In clinical practice today, PET is being used to improve the diagnosis and treatment of patients with many different cancers, cardiac diseases, and neurological disorders. Dr. Phelps stated "PET is being used to improve the diagnosis and treatment of diseases not yet covered by HCFA. HCFA's new structure for making coverage decisions on PET based on the known biology of disease and proof that these principles apply to a particular disease by clinical evidence, will allow acceleration of the coverage decisions for PET, while retaining and in fact improving the accuracy of the coverage decision. This will be important for the next requests for diseases effecting women such as breast, ovarian, cervical, uterine and vaginal cancers, as well as for diseases like prostate cancer and Alzheimer's."

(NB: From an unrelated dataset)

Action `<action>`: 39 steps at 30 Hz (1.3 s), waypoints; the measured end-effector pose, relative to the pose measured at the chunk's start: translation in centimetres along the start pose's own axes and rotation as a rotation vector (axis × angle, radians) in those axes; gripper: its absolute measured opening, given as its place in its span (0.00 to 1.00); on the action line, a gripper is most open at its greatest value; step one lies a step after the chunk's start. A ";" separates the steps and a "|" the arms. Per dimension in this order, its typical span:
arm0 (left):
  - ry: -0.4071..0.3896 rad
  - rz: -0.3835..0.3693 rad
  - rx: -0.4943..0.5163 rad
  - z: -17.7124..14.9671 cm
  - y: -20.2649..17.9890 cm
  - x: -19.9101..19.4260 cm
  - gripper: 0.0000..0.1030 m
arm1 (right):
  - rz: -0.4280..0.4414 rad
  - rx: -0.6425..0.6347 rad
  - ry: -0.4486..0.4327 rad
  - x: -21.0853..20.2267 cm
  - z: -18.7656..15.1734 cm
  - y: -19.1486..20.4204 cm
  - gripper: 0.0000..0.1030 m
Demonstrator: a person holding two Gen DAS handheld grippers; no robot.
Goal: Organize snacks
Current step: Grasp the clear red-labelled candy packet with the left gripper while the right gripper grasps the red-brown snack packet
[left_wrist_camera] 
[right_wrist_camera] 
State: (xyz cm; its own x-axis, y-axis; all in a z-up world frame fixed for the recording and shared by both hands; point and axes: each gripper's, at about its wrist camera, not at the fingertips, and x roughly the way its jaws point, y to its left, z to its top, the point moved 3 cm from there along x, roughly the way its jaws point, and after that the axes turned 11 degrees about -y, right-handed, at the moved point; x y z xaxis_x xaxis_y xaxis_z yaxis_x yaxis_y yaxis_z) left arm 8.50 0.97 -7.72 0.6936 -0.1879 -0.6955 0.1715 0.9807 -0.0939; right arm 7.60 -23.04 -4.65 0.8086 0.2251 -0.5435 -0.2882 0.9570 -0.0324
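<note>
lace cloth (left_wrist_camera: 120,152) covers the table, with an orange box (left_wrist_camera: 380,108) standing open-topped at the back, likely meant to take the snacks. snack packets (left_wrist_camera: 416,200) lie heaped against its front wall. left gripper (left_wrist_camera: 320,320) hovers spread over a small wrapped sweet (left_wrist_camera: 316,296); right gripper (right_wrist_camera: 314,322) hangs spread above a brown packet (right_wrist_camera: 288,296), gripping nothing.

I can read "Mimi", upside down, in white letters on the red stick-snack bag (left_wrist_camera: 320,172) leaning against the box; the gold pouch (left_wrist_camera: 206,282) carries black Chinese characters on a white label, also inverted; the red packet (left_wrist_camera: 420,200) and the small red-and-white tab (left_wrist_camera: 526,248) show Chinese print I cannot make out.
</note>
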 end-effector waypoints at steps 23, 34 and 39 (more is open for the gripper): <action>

PET is a powerful proven imaging modality that displays the biological basis of how organ systems of the human body function normally and fail in disease that is not provided by imaging technologies that examine the structure of organs. PET can effectively pinpoint the source of cancers, heart and neurological diseases, eliminating the need for redundant diagnostic tests and surgical procedures when they won't be effective. PET provides physicians with images of the entire body so all organ systems can be examined for disease in a single procedure. In the diseases approved by HCFA, as well as others, biological examinations with PET has been shown to be more accurate than examinations that look for structural abnormalities of disease with CT and MRI, as well as to provide improvements in selecting the best treatment in a large fraction of patients.

The Academy of Molecular Imaging is a non-profit educational society founded in January of 1991. The mission of the AMI is to advance the science of PET and other molecular imaging techniques and to aid their entry into the health care system.